- [Task brief]
All of the data that follows is to be written out exactly, with images excluded.

(Data entries)
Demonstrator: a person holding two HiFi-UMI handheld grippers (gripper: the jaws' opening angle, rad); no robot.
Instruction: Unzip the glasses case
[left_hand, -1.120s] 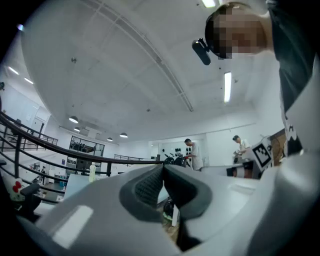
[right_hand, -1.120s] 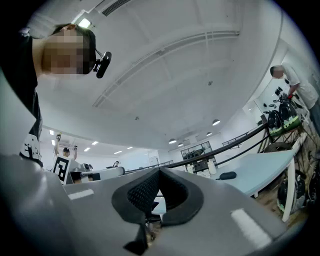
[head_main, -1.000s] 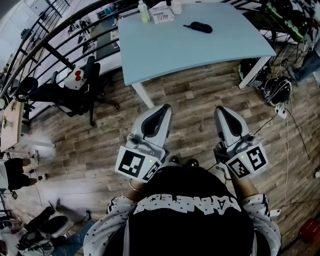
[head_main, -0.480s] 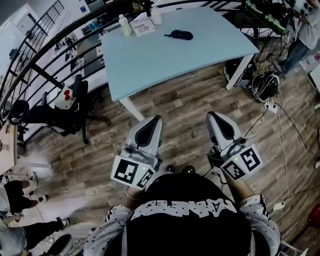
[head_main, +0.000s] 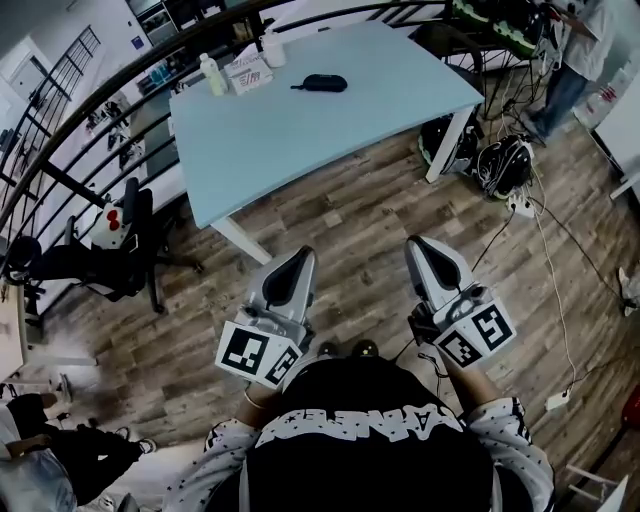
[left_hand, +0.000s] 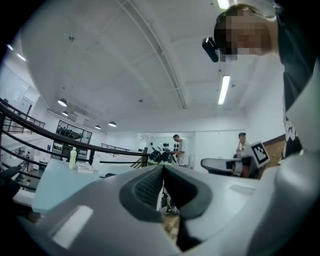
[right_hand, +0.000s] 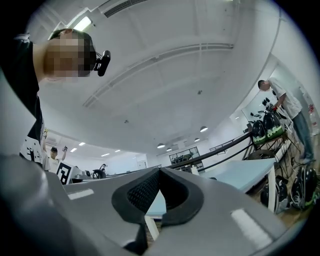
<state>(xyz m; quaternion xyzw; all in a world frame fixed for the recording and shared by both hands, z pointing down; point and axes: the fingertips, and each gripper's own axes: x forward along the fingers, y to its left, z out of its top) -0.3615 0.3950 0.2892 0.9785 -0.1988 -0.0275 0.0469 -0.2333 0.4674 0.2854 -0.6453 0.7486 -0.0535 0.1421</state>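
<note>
The black glasses case (head_main: 323, 83) lies on the far part of the pale blue table (head_main: 300, 140), well ahead of me. Both grippers are held low near my body, over the wooden floor and short of the table. My left gripper (head_main: 292, 268) has its jaws pressed together with nothing between them, and the same shows in the left gripper view (left_hand: 162, 172). My right gripper (head_main: 428, 255) is likewise shut and empty, as in the right gripper view (right_hand: 160, 180). The case does not show in either gripper view.
A bottle (head_main: 210, 74), a white packet (head_main: 246, 72) and a white container (head_main: 271, 48) stand at the table's far left. A black railing (head_main: 90, 130) and an office chair (head_main: 115, 250) lie to the left. Bags and cables (head_main: 500, 165) sit right of the table.
The table and case have shifted left and lower in the head view, as I moved. Both grippers stay shut and held low near my body.
</note>
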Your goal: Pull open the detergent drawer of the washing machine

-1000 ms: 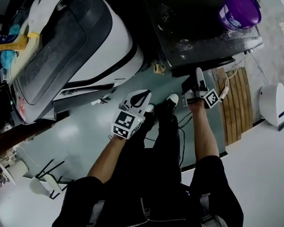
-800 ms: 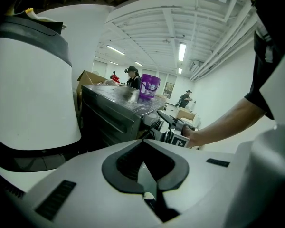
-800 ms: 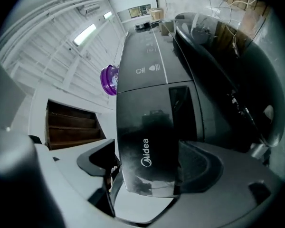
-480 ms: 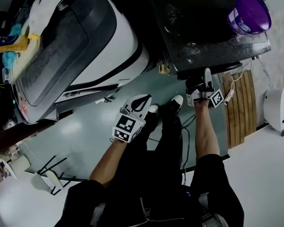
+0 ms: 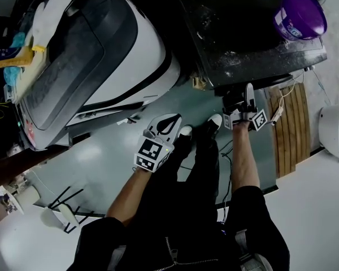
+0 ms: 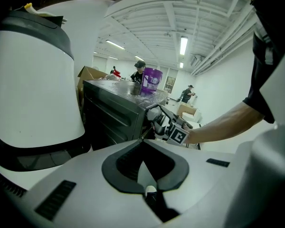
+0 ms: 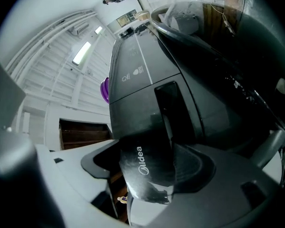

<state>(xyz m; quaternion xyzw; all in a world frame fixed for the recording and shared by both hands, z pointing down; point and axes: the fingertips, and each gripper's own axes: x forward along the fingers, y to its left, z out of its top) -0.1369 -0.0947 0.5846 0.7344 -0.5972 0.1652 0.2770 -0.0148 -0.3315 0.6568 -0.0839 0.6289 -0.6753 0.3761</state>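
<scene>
The dark washing machine [image 5: 243, 38] stands at the top of the head view. My right gripper [image 5: 241, 97] is up against its front top edge. In the right gripper view the glossy black drawer front [image 7: 142, 160] marked "Midea" fills the space between the jaws of my right gripper [image 7: 148, 146]. The jaws have just been closing, and both pads now touch its sides. My left gripper [image 5: 168, 122] hangs low over the floor, away from the machine. Its tips meet in the left gripper view [image 6: 143, 144] with nothing between them.
A purple bucket [image 5: 300, 13] sits on the machine's top. A large white machine [image 5: 101, 55] with cloths on it [image 5: 22, 49] stands to the left. A wooden pallet [image 5: 288, 123] and a white appliance [image 5: 334, 130] are at the right. My shoes [image 5: 214, 120] are close to the machine.
The right gripper has turned a little and settled against the machine's front edge. The left gripper has stayed where it was.
</scene>
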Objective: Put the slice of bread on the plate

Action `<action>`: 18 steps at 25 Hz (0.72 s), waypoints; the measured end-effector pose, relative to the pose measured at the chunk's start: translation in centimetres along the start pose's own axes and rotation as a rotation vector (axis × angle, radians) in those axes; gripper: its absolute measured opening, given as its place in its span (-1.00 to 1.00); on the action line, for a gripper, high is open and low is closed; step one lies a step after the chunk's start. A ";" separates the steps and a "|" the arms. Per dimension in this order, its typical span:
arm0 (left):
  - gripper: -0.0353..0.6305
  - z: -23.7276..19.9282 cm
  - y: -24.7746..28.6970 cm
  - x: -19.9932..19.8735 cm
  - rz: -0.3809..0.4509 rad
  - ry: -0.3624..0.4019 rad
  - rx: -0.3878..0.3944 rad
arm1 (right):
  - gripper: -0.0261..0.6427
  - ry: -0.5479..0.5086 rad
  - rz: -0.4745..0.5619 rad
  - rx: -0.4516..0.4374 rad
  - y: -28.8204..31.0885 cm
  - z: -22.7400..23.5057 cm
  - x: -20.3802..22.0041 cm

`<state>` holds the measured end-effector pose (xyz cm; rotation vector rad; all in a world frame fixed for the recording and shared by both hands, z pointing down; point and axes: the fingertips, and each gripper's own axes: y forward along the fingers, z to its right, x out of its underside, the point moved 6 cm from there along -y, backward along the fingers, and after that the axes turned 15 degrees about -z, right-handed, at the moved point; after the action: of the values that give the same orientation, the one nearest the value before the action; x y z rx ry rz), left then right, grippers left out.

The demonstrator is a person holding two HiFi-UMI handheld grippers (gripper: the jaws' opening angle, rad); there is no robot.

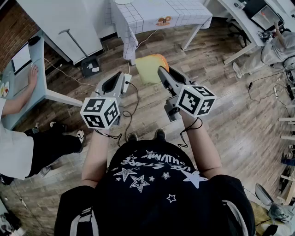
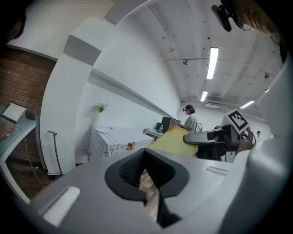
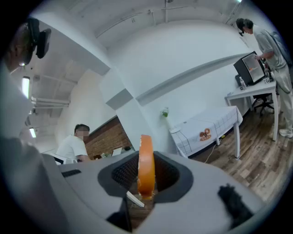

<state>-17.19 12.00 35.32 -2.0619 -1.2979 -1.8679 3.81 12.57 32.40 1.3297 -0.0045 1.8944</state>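
Here, our right gripper (image 1: 162, 73) clamps the bread slice (image 1: 148, 69) edge-up in mid-air over the floor; our left gripper (image 1: 119, 81) is narrowly parted, empty. We should carry it steadily toward the table (image 1: 147, 11).

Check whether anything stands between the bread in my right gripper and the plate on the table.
Nothing visible does. The right gripper holds the slice of bread over open floor; beyond lies bare tablecloth up to the plate. The small orange thing sits off to one side.
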 end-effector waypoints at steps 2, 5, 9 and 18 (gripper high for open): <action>-0.87 -0.1 -0.3 0.2 -0.002 0.006 0.010 | -0.63 0.013 0.001 0.013 0.3 -0.1 0.1; -0.87 -0.3 -0.7 0.4 -0.001 0.018 0.024 | -0.63 0.027 0.009 -0.009 0.8 -0.7 0.4; -0.87 -0.5 -1.6 0.8 -0.006 0.018 0.050 | -0.63 -0.037 -0.011 0.001 1.1 -2.4 0.8; -0.87 -1.1 -2.6 1.1 -0.006 0.030 0.054 | -0.63 -0.043 -0.022 0.006 1.8 -3.9 1.2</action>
<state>-19.73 13.66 35.27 -1.9987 -1.3336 -1.8380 -0.44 13.76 32.41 1.3692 -0.0063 1.8486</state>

- [Solution]
Demonstrator: a person holding two HiFi-UMI handheld grippers (gripper: the jaws' opening angle, rad); no robot.
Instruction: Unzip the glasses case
[left_hand, -1.120s] 
[right_hand, -1.120s] 
[head_main, -1.000s] 
[head_main, -0.480s] 
[head_main, +0.000s] 
[left_hand, +0.000s] 
[right_hand, +0.000s] 
<state>(xyz m; quaternion xyzw; all in a world frame fixed for the recording and shared by both hands, z pointing down; point and axes: the fingertips, and each gripper's own axes: x forward along the fingers, y to its left, z out of its top) -0.3615 0.3950 0.2892 0.9785 -0.1988 -0.0275 0.0469 -0.2333 0.4674 0.2854 -0.6453 0.7486 -0.0535 0.1421</state>
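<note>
The black glasses case (head_main: 323, 83) lies on the far part of the pale blue table (head_main: 300, 140), well ahead of me. Both grippers are held low near my body, over the wooden floor and short of the table. My left gripper (head_main: 292, 268) has its jaws pressed together with nothing between them, and the same shows in the left gripper view (left_hand: 162, 172). My right gripper (head_main: 428, 255) is likewise shut and empty, as in the right gripper view (right_hand: 160, 180). The case does not show in either gripper view.
A bottle (head_main: 210, 74), a white packet (head_main: 246, 72) and a white container (head_main: 271, 48) stand at the table's far left. A black railing (head_main: 90, 130) and an office chair (head_main: 115, 250) lie to the left. Bags and cables (head_main: 500, 165) sit right of the table.
The table and case have shifted left and lower in the head view, as I moved. Both grippers stay shut and held low near my body.
</note>
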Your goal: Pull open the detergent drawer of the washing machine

-1000 ms: 
-800 ms: 
-800 ms: 
-480 ms: 
+0 ms: 
+0 ms: 
+0 ms: 

<state>(xyz m; quaternion xyzw; all in a world frame fixed for the recording and shared by both hands, z pointing down; point and axes: the fingertips, and each gripper's own axes: x forward along the fingers, y to its left, z out of its top) -0.1369 -0.0947 0.5846 0.7344 -0.5972 0.1652 0.2770 -0.0148 -0.3315 0.6568 -0.0839 0.6289 -0.6753 0.3761</state>
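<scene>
The dark washing machine [image 5: 243, 38] stands at the top of the head view. My right gripper [image 5: 241, 97] is up against its front top edge. In the right gripper view the glossy black drawer front [image 7: 142, 160] marked "Midea" fills the space between the jaws of my right gripper [image 7: 148, 146]. The jaws have just been closing, and both pads now touch its sides. My left gripper [image 5: 168, 122] hangs low over the floor, away from the machine. Its tips meet in the left gripper view [image 6: 143, 144] with nothing between them.
A purple bucket [image 5: 300, 13] sits on the machine's top. A large white machine [image 5: 101, 55] with cloths on it [image 5: 22, 49] stands to the left. A wooden pallet [image 5: 288, 123] and a white appliance [image 5: 334, 130] are at the right. My shoes [image 5: 214, 120] are close to the machine.
The right gripper has turned a little and settled against the machine's front edge. The left gripper has stayed where it was.
</scene>
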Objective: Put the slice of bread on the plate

Action `<action>`: 18 steps at 25 Hz (0.72 s), waypoints; the measured end-effector pose, relative to the pose measured at the chunk's start: translation in centimetres along the start pose's own axes and rotation as a rotation vector (axis × angle, radians) in those axes; gripper: its absolute measured opening, given as its place in its span (-1.00 to 1.00); on the action line, for a gripper, high is open and low is closed; step one lies a step after the chunk's start. A ";" separates the steps and a "|" the arms. Per dimension in this order, its typical span:
arm0 (left):
  - gripper: -0.0353..0.6305
  - z: -23.7276..19.9282 cm
  - y: -24.7746..28.6970 cm
  - x: -19.9932..19.8735 cm
  - rz: -0.3809..0.4509 rad
  - ry: -0.3624..0.4019 rad
  - rx: -0.3878..0.3944 rad
arm1 (right):
  - gripper: -0.0261..0.6427
  - ry: -0.5479..0.5086 rad
  - rz: -0.4745..0.5619 rad
  - rx: -0.4516..0.4374 rad
  - y: -28.8204..31.0885 cm
  - z: -22.7400..23.5057 cm
  - x: -20.3802..22.0041 cm

`<state>` holds the measured end-effector pose (xyz cm; rotation vector rad; all in a world frame fixed for the recording and shared by both hands, z pointing down; point and axes: the fingertips, and each gripper's own axes: y forward along the fingers, z to its right, x out of its underside, the point moved 6 cm from there along -y, backward along the fingers, and after that the axes turned 15 degrees about -z, right-handed, at the moved point; after the action: of the values that give the same orientation, the one nearest the value before the action; x y z rx ry rz), left then right, grippers left out.

The demonstrator is a person holding two HiFi-UMI handheld grippers (gripper: the jaws' opening angle, rad); there is no robot.


<state>-17.19 12.00 35.32 -2.0619 -1.2979 -1.8679 3.81 12.57 32.40 1.3297 -0.0045 1.8944</state>
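Here, our right gripper (image 1: 162, 73) clamps the bread slice (image 1: 148, 69) edge-up in mid-air over the floor; our left gripper (image 1: 119, 81) is narrowly parted, empty. We should carry it steadily toward the table (image 1: 147, 11).

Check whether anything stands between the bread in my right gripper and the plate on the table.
Nothing visible does. The right gripper holds the slice of bread over open floor; beyond lies bare tablecloth up to the plate. The small orange thing sits off to one side.
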 end-effector waypoints at steps 2, 5, 9 and 18 (gripper high for open): <action>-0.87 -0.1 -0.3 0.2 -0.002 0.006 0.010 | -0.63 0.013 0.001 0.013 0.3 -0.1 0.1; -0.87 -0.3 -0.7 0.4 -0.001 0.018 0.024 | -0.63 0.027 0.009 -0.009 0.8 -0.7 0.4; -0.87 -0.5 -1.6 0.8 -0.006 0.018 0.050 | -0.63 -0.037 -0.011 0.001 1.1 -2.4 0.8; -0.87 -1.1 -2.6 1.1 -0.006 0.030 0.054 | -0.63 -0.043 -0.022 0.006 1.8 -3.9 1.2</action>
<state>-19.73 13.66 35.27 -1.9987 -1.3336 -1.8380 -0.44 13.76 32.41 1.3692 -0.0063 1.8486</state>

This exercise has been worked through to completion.